The child would be questioned and bullied; and then the parents would
come under suspicion; and finally, of course, Mrs Gamble would insist on
sending for the police.
He turned
out all the lights but the reading-lamp on the night table, and climbed into
the enormous bed. Lying there,
open-eyed, he fabricated for the thousandth time a series of scenes in which he
casually mentioned Uncle Eustace's bequest to Mrs Thwale
and the Queen Mother, told Mrs Ockham that he had
already bought an evening suit with the money he had got for the drawing,
smilingly scotched Mr Tendring's suspicions before
they were well hatched. How simple it
all was, and how creditably he emerged from the proceedings! But the reality was as painfully and
humiliatingly different from these consoling fancies as the blue tart had been
from Mary Esdaile.
And now it was too late to tell them what had really happened. He imagined the Queen Mother's comments on
his behaviour - like sandpaper for uncharitableness. And Mrs Thwale's
faint smile and ironic silence. And the
excuses which Mrs Ockham would make for him with such
an effusive sentimentality that her grandmother would become doubly
censorious. No, it was impossible to
tell them now. There was only one thing
to do - buy the drawing back from M. Weyl and then
'find' it somewhere in the house. But
the tailor had insisted upon being paid in advance; that meant that ten out of
his twenty-two precious banknotes had gone within an hour of his receiving
them. And he had spent another hundred
lire on books, and sixty for a tortoiseshell cigarette-case. So now he had little more than a thousand in
hand. Would Weyl
give him credit for the balance?
Despondently Sebastian shook his head.
He'd have to borrow the money.
But from whom? And with what
excuse?
Suddenly
there was a little tap at the door.
'Come in,'
he called.
Mrs Ockham walked into the room.
'It's me,'
she said; and crossing over to the bed, she laid a hand on his shoulder. 'It's rather late, I'm afraid,' she went on
apologetically. 'Granny kept me up
interminably. But I just couldn't resist
coming to say goodnight to you.'
Politely,
Sebastian propped himself up on one elbow.

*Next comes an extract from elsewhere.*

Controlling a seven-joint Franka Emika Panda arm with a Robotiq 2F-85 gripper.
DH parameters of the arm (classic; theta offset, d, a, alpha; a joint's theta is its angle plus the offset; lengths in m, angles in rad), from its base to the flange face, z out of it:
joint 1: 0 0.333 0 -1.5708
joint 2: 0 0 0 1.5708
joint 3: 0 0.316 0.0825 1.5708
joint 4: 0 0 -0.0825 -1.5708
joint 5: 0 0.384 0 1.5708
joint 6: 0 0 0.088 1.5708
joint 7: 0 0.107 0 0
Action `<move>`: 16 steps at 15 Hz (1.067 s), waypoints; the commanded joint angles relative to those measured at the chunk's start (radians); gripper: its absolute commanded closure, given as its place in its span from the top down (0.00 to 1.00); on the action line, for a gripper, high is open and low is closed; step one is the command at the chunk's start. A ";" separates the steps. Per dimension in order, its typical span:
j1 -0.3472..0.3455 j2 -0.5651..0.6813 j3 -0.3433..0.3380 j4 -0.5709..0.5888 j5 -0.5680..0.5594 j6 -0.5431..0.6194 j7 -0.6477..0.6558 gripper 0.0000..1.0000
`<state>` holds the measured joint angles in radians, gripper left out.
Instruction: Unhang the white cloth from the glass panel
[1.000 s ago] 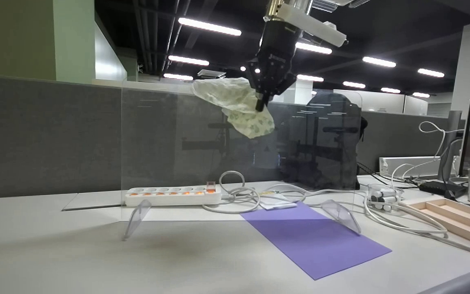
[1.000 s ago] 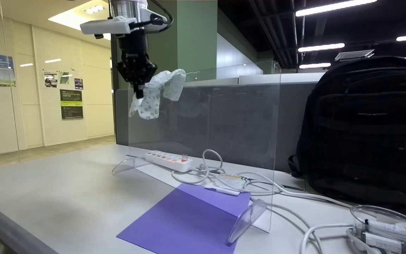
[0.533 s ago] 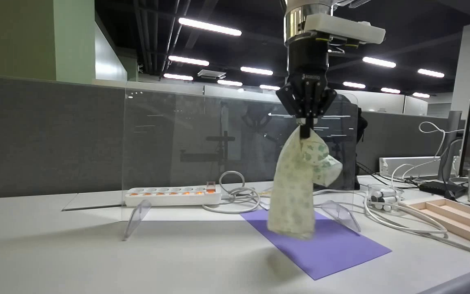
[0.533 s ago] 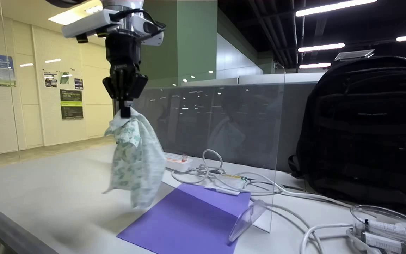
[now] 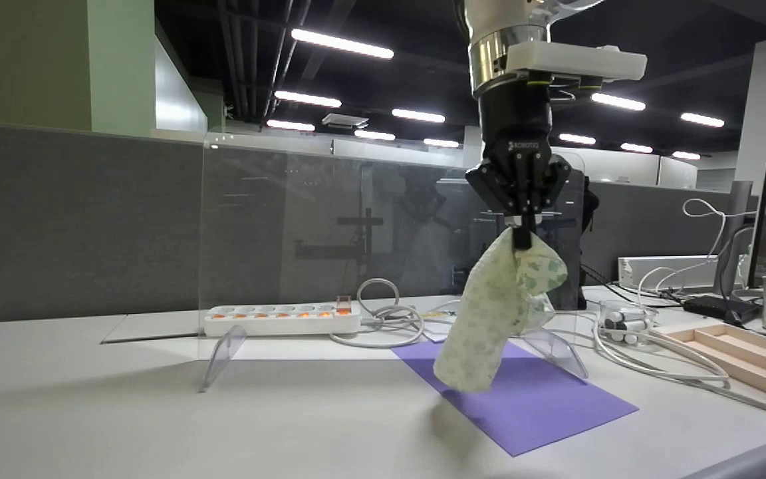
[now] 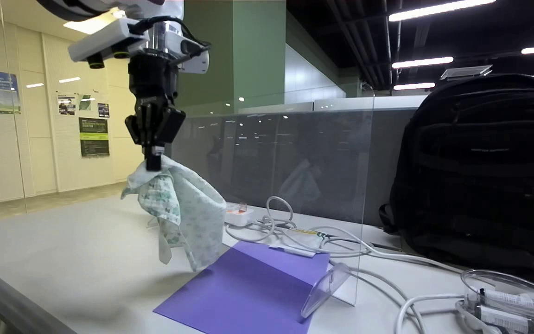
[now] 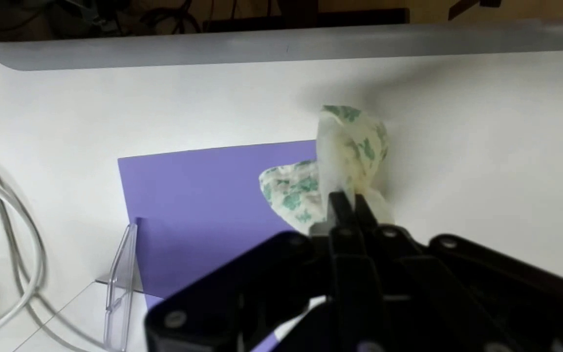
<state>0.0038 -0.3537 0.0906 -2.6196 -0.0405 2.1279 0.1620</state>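
One tool (image 5: pixel 522 239), pinching one cloth (image 5: pixel 489 313), off one glass panel (image 5: pixel 330 226)

Bright white tube-shaped ceiling lights (image 5: pixel 342 44) shine beneath the dark ceiling (image 5: pixel 423 73); I see small glints on the upright clear glass panel (image 6: pixel 269 157) and soft shadows across the flat white tabletop (image 5: pixel 157 426). My wrist view renders the black two-fingered gripper (image 7: pixel 350 199) soft.
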 commanded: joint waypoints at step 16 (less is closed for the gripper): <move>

But she shook her head and, without speaking, gently pushed him back on
to the pillow.
There was a
long silence while she looked down at him - looked down at little Frankie and her
murdered happiness, looked down at the living present, at this other
curly-headed incarnation of divine reality.
Rosy and golden, a childish head upon a pillow. As she looked, love mounted within her,
overwhelming, like a tide rushing up from the depths of that great ocean from
which for so long she had been cut off by the siltings
of a hopeless aridity.
'Frankie
used to wear pink pyjamas too,' she said in a voice which, in spite of her
effort to speak lightly, trembled with the intensity of her emotion.
'Did he?'
Sebastian
gave her one of those enchanting smiles of his - not consciously this time, or
deliberately, but because he felt himself touched into an answering affection
for this absurd woman. And suddenly he
knew that this was the moment to tell her about the drawing.
'Mrs Ockham ...' he began.
But at the
same instant, and moved by a yearning so intense as to make him unaware that he
was trying to say something, Mrs Ockham also spoke.
'Would you
mind very much,' she whispered, 'if I gave you a kiss?'
And before
he could answer, she had bent down and touched his forehead with her lips. Drawing back a little, she ran her fingers
through his hair - and it was Frankie's hair.
Her eyes filled with tears. Once
more she bent down and kissed him.
Suddenly,
startlingly, there was an interruption.
'Oh, excuse
me ...'
Mrs Ockham straightened herself up and they both turned in the
direction from which the voice had come.
In the open doorway stood Veronica Thwale. Her dark hair hung down in two plaits over
her shoulders, and she was buttoned up in a long white satin dressing-gown that
made her look like a nun.
'I'm so
sorry to interrupt you,' she said to Mrs Ockham. 'But your grandmother ...'
She left
the sentence unfinished, and smiled.
'Does
granny want me again?'
'She has
something more to say about that lost drawing.'
'Oh dear!'
Mrs Ockham sighed profoundly. 'Well, I'd better go, I suppose. Would you like me to turn the light out?' she
added, addressing herself again to Sebastian.
He
nodded. Mrs Ockham
turned the switch, then laid her hand for a moment against his cheek, whispered
'Goodnight,' and hurried out into the corridor.
Mrs Thwale closed the door.
Alone in
the darkness, Sebastian wondered uneasily what it was that the Queen Mother
wanted so urgently to say about the drawing.
Of course, if he'd had time to tell Mrs Ockham
about it, it wouldn't matter what she said.
But as it was ... He shook his head.
As it was, whatever the old she-devil said or did was sure to complicate
matters, was bound to make it more difficult for himself. Meanwhile such an opportunity as he had had
just now might not come again; and to go and tell Mrs Ockham
in cold blood would be the most horrible ordeal. So horrible that he began to wonder whether
it mightn't be better, after all, to try to get the drawing back from Weyl. He was in the
middle of an imaginary interview with the dealer, when he heard behind him the
sound of the door being quietly opened.
On the wall at which he was looking a bar of light widened, then grew
narrower and, as the latch clicked, there was darkness again. Sebastian turned in his bed towards the
unseen rustle of silk. She'd come back,
and now he could tell her everything. He
felt enormously relieved.
'Mrs Ockham!' he said.
'Oh, I'm so glad ...'
Through the
covers a hand touched his knee, travelled up to his shoulder, and with a sharp
movement pulled back the bedclothes and threw them aside. The silk rustled again in the darkness, and a
wave of perfume came to his nostrils - that sweet hot scent that was a mingling
of flowers and sweat, spring freshness and a musky animality.
'Oh, it's
you,' Sebastian began in a startled whisper.
But even as
he spoke an unseen face bent over him; a mouth touched his chin, then found his
lips, and fingers on his throat moved down and began to undo the buttons of his
pyjama jacket.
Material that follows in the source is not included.